* Assignment *
Return, from the lines below, each one that includes the word "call".

* Input records *
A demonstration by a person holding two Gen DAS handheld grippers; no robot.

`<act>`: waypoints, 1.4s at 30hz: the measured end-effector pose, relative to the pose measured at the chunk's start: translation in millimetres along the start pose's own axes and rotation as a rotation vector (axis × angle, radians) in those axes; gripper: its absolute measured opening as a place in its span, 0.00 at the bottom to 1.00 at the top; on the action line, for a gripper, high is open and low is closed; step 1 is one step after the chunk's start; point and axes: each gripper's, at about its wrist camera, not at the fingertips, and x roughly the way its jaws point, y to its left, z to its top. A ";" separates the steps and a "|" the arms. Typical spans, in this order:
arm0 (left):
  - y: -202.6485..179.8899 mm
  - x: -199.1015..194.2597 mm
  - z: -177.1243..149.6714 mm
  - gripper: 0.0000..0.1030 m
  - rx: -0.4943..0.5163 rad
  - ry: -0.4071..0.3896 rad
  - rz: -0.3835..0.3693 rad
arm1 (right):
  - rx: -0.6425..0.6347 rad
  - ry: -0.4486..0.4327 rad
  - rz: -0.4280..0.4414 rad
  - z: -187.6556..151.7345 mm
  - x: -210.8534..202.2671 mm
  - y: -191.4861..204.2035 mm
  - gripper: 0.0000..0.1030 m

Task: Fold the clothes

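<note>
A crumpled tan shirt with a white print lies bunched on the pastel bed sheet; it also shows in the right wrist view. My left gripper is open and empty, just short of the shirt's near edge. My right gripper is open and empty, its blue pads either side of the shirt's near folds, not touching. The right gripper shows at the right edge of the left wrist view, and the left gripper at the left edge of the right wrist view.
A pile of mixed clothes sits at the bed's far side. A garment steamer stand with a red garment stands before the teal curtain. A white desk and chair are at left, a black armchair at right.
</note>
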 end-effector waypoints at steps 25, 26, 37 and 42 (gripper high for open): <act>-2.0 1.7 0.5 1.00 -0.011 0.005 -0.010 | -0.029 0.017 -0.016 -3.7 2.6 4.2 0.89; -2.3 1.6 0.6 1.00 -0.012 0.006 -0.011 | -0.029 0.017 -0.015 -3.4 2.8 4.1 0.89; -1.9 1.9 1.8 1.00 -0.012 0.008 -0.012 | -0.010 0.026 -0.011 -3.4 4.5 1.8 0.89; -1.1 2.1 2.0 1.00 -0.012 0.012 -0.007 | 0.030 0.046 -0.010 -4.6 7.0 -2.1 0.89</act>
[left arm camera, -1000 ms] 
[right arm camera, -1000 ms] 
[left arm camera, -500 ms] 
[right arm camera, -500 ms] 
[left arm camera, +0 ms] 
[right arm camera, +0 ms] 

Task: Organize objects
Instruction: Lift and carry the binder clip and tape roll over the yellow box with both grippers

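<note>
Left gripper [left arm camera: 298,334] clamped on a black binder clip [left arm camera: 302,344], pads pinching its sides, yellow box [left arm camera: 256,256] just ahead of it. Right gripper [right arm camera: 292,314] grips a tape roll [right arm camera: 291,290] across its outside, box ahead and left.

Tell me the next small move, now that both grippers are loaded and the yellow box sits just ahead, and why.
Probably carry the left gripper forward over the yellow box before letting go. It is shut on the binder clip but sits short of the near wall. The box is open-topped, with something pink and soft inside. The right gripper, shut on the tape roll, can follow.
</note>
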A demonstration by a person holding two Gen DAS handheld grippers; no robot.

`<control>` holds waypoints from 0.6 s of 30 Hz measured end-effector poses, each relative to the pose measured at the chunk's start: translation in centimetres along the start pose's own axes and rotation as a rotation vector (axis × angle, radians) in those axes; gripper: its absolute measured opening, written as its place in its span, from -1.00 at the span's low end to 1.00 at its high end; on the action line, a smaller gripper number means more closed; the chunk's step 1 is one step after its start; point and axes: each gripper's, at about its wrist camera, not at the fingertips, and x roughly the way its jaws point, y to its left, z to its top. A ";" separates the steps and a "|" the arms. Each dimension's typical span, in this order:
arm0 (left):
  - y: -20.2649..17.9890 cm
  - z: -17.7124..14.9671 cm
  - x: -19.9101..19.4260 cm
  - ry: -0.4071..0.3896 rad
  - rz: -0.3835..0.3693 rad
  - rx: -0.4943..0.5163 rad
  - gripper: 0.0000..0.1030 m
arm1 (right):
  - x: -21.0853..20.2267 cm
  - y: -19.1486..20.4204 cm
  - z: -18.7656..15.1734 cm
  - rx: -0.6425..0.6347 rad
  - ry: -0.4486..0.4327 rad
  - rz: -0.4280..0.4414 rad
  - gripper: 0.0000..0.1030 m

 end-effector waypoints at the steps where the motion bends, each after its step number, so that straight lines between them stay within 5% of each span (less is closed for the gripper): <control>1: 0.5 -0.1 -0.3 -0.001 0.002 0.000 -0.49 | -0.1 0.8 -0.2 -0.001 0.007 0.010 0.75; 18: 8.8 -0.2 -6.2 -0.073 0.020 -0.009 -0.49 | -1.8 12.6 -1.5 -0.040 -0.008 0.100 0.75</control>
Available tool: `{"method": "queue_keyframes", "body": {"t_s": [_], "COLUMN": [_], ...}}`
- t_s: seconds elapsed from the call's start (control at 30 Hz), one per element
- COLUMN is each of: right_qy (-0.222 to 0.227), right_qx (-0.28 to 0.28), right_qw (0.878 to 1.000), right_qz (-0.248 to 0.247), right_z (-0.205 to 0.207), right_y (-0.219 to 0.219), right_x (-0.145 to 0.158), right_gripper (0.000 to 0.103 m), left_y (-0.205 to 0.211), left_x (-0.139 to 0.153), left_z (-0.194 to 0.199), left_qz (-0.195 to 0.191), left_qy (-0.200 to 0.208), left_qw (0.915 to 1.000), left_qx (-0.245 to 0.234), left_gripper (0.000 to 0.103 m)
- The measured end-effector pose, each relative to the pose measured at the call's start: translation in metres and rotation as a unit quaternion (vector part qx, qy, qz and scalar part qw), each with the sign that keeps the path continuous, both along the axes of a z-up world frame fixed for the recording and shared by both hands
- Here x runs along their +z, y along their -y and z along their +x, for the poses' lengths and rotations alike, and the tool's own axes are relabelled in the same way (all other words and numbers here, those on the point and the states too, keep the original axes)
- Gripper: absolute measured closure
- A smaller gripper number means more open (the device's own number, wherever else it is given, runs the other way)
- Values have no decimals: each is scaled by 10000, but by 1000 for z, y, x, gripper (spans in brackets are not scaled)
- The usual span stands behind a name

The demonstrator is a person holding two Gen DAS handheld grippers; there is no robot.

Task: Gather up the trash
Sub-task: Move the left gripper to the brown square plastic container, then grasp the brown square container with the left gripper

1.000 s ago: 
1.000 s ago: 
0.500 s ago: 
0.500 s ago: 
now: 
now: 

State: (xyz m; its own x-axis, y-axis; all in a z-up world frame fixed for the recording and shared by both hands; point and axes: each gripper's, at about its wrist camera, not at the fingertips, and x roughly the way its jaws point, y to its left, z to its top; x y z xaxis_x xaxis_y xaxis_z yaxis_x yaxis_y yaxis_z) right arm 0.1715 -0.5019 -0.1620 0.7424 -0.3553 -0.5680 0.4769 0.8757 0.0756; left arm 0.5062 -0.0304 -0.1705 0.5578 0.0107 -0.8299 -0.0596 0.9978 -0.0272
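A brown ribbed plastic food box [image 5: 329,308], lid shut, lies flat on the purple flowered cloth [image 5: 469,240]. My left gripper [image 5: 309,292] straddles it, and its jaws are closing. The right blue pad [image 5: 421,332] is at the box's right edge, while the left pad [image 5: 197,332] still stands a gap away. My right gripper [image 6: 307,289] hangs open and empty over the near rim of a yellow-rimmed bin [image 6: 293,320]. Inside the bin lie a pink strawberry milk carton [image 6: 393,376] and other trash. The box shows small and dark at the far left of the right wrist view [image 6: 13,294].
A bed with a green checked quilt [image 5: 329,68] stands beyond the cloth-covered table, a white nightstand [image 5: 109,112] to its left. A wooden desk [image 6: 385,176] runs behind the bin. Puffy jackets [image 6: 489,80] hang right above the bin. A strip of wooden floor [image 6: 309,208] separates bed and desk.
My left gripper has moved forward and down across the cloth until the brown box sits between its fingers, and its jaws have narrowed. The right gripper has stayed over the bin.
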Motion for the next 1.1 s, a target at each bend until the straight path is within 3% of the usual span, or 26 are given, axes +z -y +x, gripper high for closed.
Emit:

* Result *
- t_s: seconds elapsed from the call's start (control at 30 Hz), one per element
- The measured end-effector pose, each relative to the pose measured at the call's start: translation in metres and rotation as a unit quaternion (vector part qx, qy, qz and scalar part qw), each with the sign that keeps the path continuous, both along the axes of a z-up world frame fixed for the recording and shared by both hands

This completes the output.